Benjamin Netanyahu holds an active International Criminal Court arrest warrant for war crimes and crimes against humanity committed in Gaza. France — the host of this week’s G7 summit in Évian-les-Bains — is a party to the Rome Statute and carries a legal obligation to act on that warrant if he enters its territory. Netanyahu did not receive an invitation to the summit. He is also a man who cannot set foot in France without triggering a constitutional crisis for its government.

That is the structural context for everything that follows.

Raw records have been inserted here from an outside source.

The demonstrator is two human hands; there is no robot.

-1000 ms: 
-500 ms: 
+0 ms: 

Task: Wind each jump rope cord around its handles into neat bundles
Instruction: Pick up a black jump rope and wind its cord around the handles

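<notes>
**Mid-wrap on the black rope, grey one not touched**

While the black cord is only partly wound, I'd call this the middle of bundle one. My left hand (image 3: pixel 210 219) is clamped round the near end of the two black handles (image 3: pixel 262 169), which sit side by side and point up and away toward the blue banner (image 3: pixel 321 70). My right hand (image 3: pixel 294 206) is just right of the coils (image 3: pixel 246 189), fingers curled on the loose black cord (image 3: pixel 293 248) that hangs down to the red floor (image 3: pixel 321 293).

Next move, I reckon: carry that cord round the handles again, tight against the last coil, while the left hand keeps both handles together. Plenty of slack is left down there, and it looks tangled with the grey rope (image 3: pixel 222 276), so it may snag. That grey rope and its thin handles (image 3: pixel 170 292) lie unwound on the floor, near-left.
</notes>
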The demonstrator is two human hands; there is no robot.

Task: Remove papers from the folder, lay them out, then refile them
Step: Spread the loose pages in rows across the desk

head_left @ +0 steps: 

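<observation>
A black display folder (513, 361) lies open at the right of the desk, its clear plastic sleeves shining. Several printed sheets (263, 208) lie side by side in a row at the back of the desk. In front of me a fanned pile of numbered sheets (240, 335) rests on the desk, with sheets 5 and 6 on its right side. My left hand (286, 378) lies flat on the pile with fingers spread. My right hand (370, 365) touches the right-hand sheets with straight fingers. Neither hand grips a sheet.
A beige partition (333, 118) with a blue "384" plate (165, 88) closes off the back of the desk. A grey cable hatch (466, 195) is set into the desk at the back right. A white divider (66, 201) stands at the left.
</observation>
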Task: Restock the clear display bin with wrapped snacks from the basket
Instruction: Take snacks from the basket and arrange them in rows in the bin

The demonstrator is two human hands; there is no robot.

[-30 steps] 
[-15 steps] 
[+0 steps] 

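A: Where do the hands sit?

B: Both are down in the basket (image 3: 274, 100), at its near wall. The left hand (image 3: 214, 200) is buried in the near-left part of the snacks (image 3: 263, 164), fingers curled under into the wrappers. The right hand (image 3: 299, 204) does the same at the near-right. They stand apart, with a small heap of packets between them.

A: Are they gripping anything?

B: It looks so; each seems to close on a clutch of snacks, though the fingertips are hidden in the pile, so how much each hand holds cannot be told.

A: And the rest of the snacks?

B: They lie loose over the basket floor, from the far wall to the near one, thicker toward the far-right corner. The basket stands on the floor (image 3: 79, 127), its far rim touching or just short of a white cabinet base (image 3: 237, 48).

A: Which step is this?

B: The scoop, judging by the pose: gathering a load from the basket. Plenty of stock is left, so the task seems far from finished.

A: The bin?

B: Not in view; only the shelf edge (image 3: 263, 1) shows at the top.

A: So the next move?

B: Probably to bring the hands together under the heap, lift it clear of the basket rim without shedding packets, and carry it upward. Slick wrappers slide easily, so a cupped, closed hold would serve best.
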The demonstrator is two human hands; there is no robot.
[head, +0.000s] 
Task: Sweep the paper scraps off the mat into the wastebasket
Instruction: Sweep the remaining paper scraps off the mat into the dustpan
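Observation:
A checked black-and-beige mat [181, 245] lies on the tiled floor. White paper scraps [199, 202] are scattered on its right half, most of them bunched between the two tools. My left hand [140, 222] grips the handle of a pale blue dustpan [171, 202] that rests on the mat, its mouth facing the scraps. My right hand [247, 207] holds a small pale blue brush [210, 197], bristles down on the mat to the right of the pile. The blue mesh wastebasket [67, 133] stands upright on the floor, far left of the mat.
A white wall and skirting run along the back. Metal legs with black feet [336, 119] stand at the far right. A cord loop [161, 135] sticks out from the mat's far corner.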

While the Israeli prime minister waits in Jerusalem, the leaders of Qatar, the United Arab Emirates, and Egypt will hold separate one-on-one meetings with Donald Trump on the sidelines of the G7 on Tuesday and Wednesday. Saudi Arabia has also been invited by French President Emmanuel Macron to a dedicated session on Iran and the Strait of Hormuz. Senior US administration officials confirmed these arrangements on Saturday.

The Deal That Was Not Signed on Sunday

Pakistani Prime Minister Shehbaz Sharif announced on June 12 that the United States and Iran had finalised the text of a peace agreement reached through months of Islamabad-brokered negotiations. He said electronic signing was expected within 24 hours, to be followed by technical-level talks the following week. Iran’s Foreign Ministry spokesperson Esmaeil Baghaei said hours later that Sunday’s signing would not happen, but that the agreement could be formalised “in the coming days.”

Saudi Arabia has offered to host the electronic signing ceremony once both sides confirm their readiness. Trump said publicly that the US had “just made a great settlement of the war with Iran,” subject to finalisation of documents. A senior US administration official described the emerging agreement as “strong” and said it would lead to the dismantling of Iran’s nuclear programme, including the transfer of enriched uranium to the United States for destruction.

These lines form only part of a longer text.